[Your assignment] Your answer consists of the lines in the data that contain "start". Copy each of them.

(Source records)
== == ==

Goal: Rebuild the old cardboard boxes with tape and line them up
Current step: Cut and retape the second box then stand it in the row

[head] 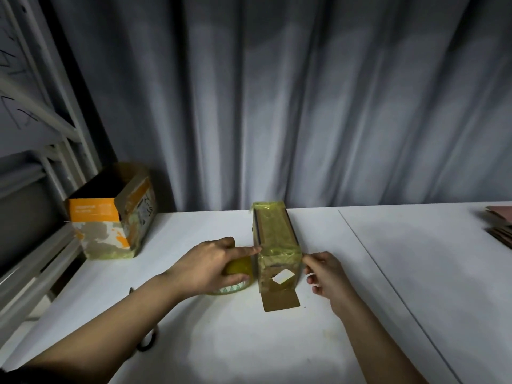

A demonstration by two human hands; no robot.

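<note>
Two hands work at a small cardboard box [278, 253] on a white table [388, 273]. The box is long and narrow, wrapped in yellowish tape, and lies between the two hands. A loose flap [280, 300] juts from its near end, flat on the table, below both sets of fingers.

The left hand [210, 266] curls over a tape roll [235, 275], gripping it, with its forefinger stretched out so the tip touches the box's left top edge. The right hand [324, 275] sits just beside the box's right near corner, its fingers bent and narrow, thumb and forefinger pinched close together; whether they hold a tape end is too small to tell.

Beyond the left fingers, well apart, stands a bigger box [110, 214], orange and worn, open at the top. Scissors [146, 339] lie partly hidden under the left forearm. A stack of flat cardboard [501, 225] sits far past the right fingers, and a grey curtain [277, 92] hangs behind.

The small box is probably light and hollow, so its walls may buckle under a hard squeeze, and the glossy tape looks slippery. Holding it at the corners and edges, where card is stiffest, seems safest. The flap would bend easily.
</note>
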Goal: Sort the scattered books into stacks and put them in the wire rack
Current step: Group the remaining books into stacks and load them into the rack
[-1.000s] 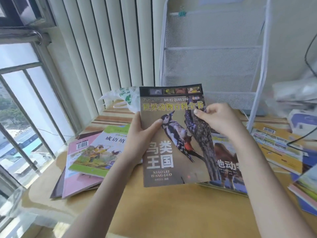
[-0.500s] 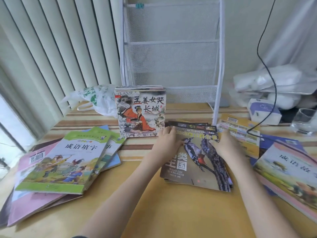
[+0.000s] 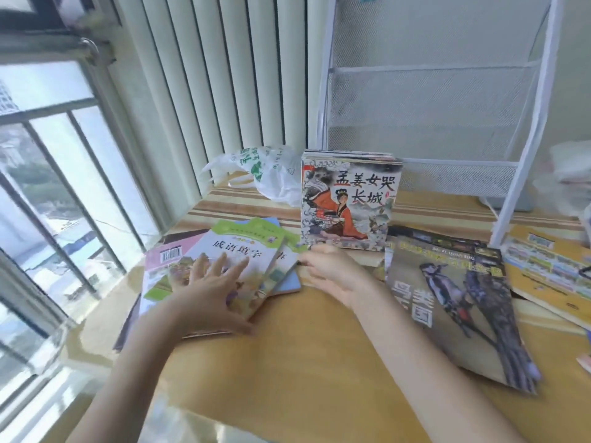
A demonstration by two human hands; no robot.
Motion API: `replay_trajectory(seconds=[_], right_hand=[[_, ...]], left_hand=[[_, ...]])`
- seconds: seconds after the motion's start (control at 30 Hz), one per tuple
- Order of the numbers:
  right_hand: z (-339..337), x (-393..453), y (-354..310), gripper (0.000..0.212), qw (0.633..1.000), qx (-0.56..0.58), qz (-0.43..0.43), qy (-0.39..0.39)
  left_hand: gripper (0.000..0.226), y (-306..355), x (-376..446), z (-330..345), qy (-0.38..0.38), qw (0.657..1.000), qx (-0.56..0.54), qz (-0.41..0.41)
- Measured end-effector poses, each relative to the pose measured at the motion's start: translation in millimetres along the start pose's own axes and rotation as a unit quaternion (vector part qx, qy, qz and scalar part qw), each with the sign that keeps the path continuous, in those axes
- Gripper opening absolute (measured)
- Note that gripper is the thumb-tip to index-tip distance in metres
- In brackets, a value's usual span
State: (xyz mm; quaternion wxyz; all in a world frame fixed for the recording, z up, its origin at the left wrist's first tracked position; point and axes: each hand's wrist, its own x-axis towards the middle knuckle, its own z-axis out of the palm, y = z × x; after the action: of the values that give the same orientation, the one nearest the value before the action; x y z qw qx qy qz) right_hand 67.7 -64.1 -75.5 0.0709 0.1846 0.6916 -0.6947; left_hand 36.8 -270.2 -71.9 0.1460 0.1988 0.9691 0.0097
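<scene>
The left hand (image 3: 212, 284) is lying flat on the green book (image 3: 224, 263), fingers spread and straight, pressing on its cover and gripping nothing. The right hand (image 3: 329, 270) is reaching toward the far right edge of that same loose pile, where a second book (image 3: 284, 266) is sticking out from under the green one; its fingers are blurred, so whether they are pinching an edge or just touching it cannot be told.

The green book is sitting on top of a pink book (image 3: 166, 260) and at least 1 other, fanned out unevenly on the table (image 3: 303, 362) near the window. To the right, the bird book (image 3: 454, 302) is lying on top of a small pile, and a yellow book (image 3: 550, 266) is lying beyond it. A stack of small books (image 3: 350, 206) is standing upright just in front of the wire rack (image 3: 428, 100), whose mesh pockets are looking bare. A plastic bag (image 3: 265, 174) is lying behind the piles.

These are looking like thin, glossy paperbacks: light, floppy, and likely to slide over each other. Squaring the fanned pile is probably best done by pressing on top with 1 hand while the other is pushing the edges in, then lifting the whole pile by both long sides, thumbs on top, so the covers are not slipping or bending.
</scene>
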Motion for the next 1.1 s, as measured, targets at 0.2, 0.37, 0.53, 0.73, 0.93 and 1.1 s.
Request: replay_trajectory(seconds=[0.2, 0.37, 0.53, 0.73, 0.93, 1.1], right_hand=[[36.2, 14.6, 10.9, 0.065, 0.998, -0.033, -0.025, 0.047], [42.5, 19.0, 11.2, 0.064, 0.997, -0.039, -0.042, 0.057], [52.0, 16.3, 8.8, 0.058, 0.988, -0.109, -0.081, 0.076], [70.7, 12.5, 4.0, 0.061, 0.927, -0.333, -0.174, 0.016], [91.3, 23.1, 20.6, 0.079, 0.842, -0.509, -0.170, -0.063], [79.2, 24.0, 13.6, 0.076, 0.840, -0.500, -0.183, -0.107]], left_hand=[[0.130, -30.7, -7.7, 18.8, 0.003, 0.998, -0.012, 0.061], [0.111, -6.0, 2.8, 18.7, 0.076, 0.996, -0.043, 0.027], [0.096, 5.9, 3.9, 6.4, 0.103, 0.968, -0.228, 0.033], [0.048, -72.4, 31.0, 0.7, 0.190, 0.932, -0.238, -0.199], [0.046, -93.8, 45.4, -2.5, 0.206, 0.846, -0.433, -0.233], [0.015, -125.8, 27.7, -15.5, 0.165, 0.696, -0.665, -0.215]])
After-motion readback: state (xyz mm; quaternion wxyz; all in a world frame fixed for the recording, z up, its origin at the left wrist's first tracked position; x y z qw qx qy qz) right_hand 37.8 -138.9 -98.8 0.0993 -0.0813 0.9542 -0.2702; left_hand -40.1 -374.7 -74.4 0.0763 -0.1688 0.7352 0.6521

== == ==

[Response area]
- seconds: seconds after the motion's start (control at 30 Hz), one per tuple
- Measured end-effector poses, each relative to the pose measured at the motion's start: translation in millimetres along the start pose's own axes and rotation as a unit quaternion (vector part qx, qy, qz and scalar part qw), each with the sign that keeps the path continuous, in those axes

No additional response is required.